A statement from the Public Health Agency of Canada reads in part, “It is also important to consider that the risk of cardiac complications, including myocarditis, has been shown to be substantially increased following SARS-CoV-2 infection, and that it is higher following infection than after vaccination.”

According to the Centers for Disease Control and Prevention (CDC), the organization is monitoring reports of myocarditis and pericarditis after vaccination. The CDC says cases of heart inflammation have been reported after mRNA vaccination (Pfizer-BioNTech or Moderna), more commonly in males and younger people, most often after the second dose, and typically within several days of vaccination. The CDC says if you develop any of the side effects, like chest pain, shortness of breath, or “Feelings of having a fast-beating, fluttering, or pounding heart,” you should contact your doctor.

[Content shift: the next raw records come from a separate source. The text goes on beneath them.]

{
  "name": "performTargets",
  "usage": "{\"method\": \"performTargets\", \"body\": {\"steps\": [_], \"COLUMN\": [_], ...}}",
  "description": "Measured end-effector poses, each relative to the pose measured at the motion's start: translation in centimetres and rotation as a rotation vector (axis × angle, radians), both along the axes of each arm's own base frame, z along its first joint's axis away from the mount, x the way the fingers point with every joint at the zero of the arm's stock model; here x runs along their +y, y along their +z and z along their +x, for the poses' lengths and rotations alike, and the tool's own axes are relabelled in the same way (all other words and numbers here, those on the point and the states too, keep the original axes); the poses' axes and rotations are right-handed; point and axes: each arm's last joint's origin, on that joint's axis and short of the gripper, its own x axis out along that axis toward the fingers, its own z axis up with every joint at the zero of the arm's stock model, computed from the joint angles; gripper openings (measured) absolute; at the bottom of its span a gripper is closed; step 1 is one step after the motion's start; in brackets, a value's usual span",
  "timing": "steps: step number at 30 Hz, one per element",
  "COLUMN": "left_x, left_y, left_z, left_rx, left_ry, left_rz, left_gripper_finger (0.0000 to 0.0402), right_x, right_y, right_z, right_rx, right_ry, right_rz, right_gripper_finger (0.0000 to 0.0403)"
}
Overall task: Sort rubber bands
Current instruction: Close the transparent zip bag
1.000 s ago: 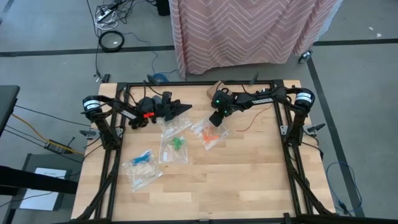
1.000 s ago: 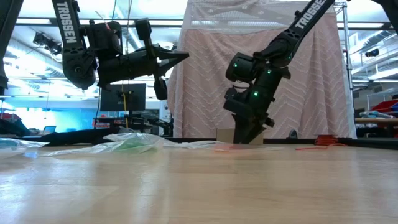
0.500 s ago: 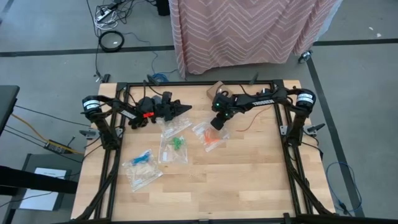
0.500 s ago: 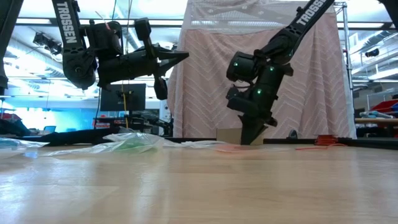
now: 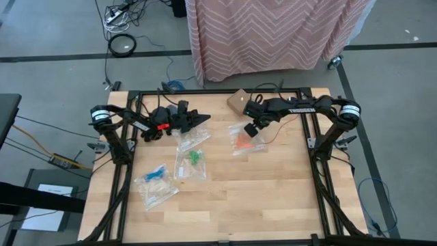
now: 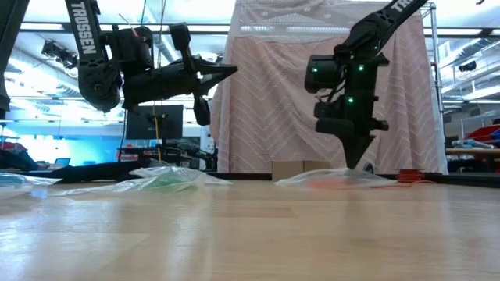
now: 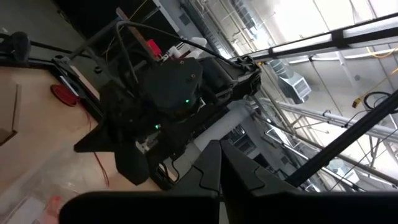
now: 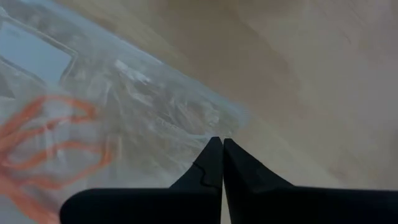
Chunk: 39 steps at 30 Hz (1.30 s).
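Note:
A clear zip bag (image 5: 246, 146) holding orange rubber bands (image 8: 43, 137) lies right of the table's middle. My right gripper (image 5: 251, 131) points steeply down at the bag's far edge and is shut on it. Left of it, a bag with green rubber bands (image 5: 194, 158) and one with blue rubber bands (image 5: 156, 173) lie flat on the wood. My left gripper (image 5: 205, 118) hangs shut in the air over the far left part of the table, touching nothing. My right gripper pinches the clear bag's edge near a corner (image 8: 219, 127) between its two fingers. They come from above, pointing steeply down. That edge (image 6: 349, 171) is raised a little under the fingers, and the remainder of the bag lies on the table.
A small cardboard box (image 5: 239, 100) stands at the far edge, just beyond my right gripper. Another clear bag (image 5: 188, 141) lies under my left gripper. The near half of the table (image 5: 259, 205) is bare wood.
My right gripper has shut on the orange bands' bag, tipped to point more steeply down, and gone up and toward the table's right edge. The bag has slid rightward along the table with it.

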Motion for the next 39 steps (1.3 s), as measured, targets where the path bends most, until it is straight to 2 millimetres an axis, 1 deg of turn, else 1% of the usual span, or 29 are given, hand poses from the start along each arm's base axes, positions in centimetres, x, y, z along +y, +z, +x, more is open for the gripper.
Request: {"method": "performTargets", "body": {"steps": [2, 5, 8, 10, 12, 16, 18, 20, 22, 24, 28, 29, 31, 34, 39], "left_x": [-0.1, -0.5, -0.4, 0.1, 0.6, 1.1, 1.3, 1.6, 1.8, 2.0, 2.6, 2.7, 3.0, 3.3, 4.4], "left_y": [0.0, 0.0, 0.1, 0.3, 0.7, 0.6, 0.0, -0.9, -2.0, -3.0, -4.3, -4.6, -5.6, -7.0, -7.5], "left_z": [0.1, 0.2, 0.7, 1.3, 2.3, 4.2, 4.9, 5.4, 5.8, 6.5, 8.3, 8.6, 9.1, 9.3, 9.0], "left_rx": [0.003, 0.010, 0.028, 0.055, 0.095, 0.182, 0.202, 0.212, 0.229, 0.233, 0.174, 0.163, 0.196, 0.293, 0.343], "left_ry": [-0.002, 0.001, 0.004, 0.028, 0.038, 0.020, 0.014, -0.027, -0.095, -0.167, -0.246, -0.280, -0.394, -0.530, -0.566], "left_rz": [0.007, 0.112, 0.263, 0.315, 0.335, 0.281, 0.184, 0.091, 0.053, 0.072, 0.121, 0.136, 0.139, 0.084, 0.085], "left_gripper_finger": [0.0010, 0.0020, 0.0041, 0.0061, 0.0083, 0.0131, 0.0153, 0.0172, 0.0186, 0.0195, 0.0199, 0.0199, 0.0199, 0.0199, 0.0197], "right_x": [0.2, 0.5, 0.8, 0.9, 1.0, 1.2, 1.1, 1.1, 1.0, 0.9, 0.9, 0.9, 1.0, 1.1, 1.0], "right_y": [0.1, -0.1, 0.0, 0.0, 0.1, 0.2, 0.3, 0.3, 0.4, 0.4, 0.5, 0.5, 0.5, 0.5, 0.5], "right_z": [-0.3, -0.4, -0.1, 0.2, 0.6, 1.1, 1.2, 1.2, 1.4, 1.6, 1.8, 1.8, 1.7, 1.7, 1.7], "right_rx": [-0.007, -0.015, -0.044, -0.072, -0.113, -0.154, -0.163, -0.170, -0.181, -0.198, -0.227, -0.226, -0.214, -0.206, -0.206], "right_ry": [-0.016, -0.021, -0.006, 0.006, 0.020, 0.033, 0.030, 0.036, 0.049, 0.067, 0.080, 0.089, 0.105, 0.112, 0.133], "right_rz": [0.001, -0.001, 0.012, 0.032, 0.040, 0.031, 0.018, 0.009, 0.000, -0.012, -0.011, -0.008, 0.011, 0.012, 0.004], "right_gripper_finger": [0.0000, 0.0000, 0.0000, 0.0000, 0.0000, 0.0000, 0.0000, 0.0000, 0.0000, 0.0000, 0.0000, 0.0000, 0.0000, 0.0000, 0.0000]}}
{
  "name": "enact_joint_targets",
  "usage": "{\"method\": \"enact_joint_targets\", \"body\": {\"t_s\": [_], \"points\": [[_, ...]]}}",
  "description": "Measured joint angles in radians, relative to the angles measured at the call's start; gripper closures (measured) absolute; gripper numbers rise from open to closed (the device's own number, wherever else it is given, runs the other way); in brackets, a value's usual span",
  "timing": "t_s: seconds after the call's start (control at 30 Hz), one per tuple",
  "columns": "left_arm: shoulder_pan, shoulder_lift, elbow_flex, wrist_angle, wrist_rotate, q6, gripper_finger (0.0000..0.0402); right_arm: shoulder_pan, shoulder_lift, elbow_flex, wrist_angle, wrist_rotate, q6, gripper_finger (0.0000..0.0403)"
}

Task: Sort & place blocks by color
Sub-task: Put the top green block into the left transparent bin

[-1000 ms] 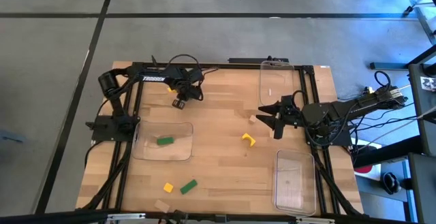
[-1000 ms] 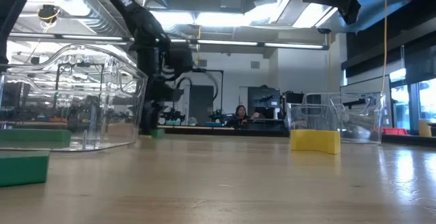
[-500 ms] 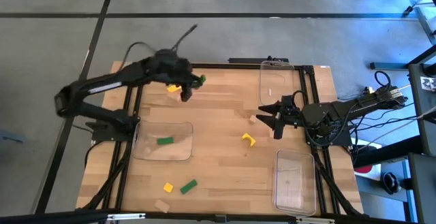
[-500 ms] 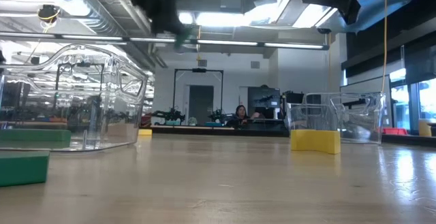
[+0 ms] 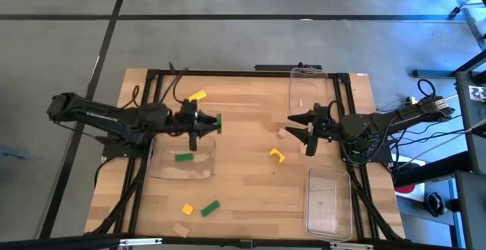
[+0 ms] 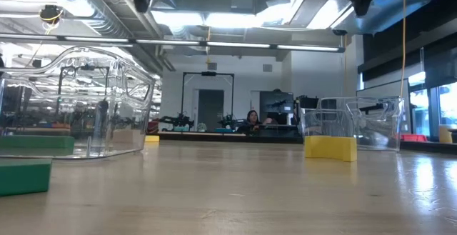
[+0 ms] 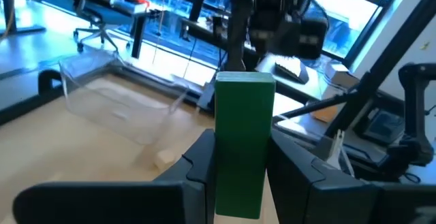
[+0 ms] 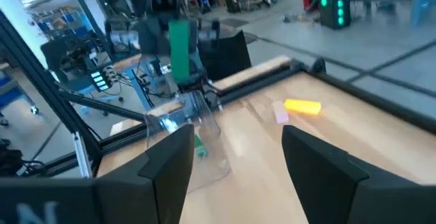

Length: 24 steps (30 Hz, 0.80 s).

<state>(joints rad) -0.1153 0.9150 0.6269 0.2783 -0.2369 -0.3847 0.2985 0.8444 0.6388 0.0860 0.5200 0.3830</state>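
Observation:
My left gripper [image 5: 203, 123] is shut on a green rectangular block [image 5: 216, 123] and hangs in the air over the far edge of the left clear tray [image 5: 163, 170]. A second green block [image 5: 184, 157] lies in that tray. My right gripper [image 5: 304, 131] hovers open near the table's right side, beside a tan block [image 5: 281, 133] and a yellow block [image 5: 277, 156]. More blocks lie flat on the table: yellow [image 5: 197, 96] at the far left, and yellow [image 5: 187, 209], green [image 5: 210, 207] and tan [image 5: 180, 229] near the front edge. My left gripper pinches the green block [image 7: 242, 183] between its two fingers [image 7: 197, 173], which press on its two long side faces. The fingers lie roughly level, pointing toward the table's right, along the block's length. The block's free end [image 7: 245, 88] sticks out past the fingertips, lifted clear of the table.
Two more clear trays stand on the right: one at the far edge [image 5: 307, 90] and one at the near right [image 5: 328, 200]. Black frame rails [image 5: 228, 73] run along the table's sides. Bare wood lies in the middle [image 5: 243, 174]. A person sits far off in the room [image 6: 251, 118].
My left gripper rose from the table's far left part with the green block, then swung toward the near edge until it stood above the left tray's far edge. It turned from pointing down to pointing level toward the right. The yellow block beside it stayed put.

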Motion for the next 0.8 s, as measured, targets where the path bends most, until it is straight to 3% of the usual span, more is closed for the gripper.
{"method": "enact_joint_targets", "body": {"t_s": [0.2, 0.8], "points": [[-0.061, 0.002, -0.021, 0.006, -0.103, 0.003, 0.0317, 0.0, 0.0, 0.0, 0.05, -0.054, -0.079, 0.0178], [-0.061, 0.001, -0.021, 0.008, -0.093, 0.055, 0.0317, 0.0, 0.0, 0.0, 0.053, -0.078, -0.078, 0.0178]]}}
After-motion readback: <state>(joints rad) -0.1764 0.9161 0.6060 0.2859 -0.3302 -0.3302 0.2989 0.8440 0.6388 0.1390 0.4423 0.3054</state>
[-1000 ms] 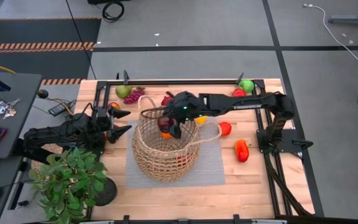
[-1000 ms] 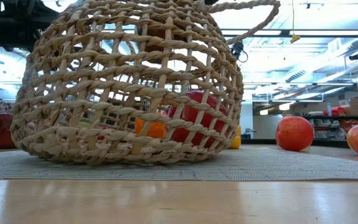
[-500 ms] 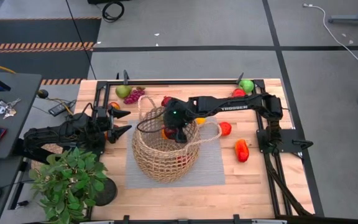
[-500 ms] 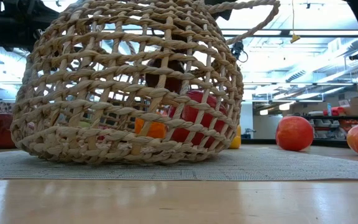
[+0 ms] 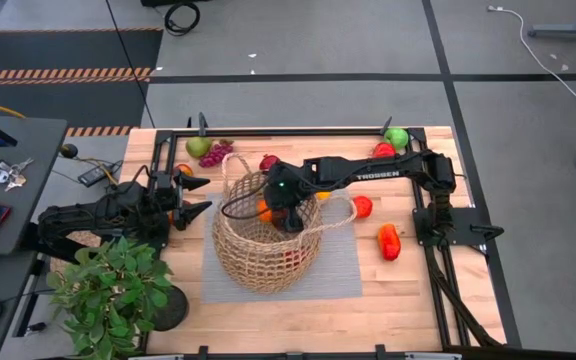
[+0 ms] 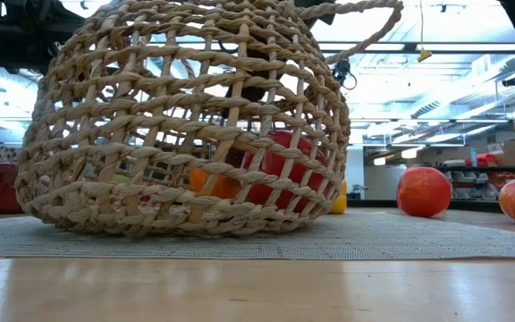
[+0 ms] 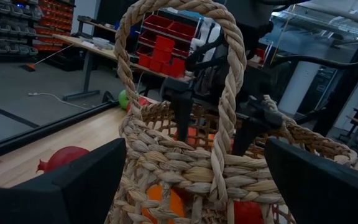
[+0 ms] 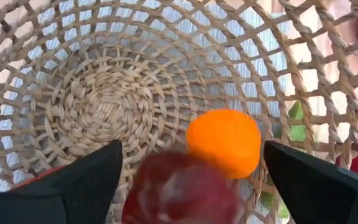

The CDC says most of the people who developed this condition responded well to treatment and were able to get back to their daily activities after symptoms improve.

Furthermore, new research published Monday in the JAMA Internal Medicine journal shows fifteen people out of over two million who received at least one dose of the Pfizer or Moderna vaccine developed myocarditis. According to the study, none of the patients who developed the heart condition required intensive care unit admission or readmission after being discharged.

The CDC says the “known risks of COVID-19 illness and its related, possibly severe complications, such as long-term health problems, hospitalization, and even death, far outweigh the potential risks of having a rare adverse reaction to vaccination, including the possible risk of myocarditis or pericarditis.”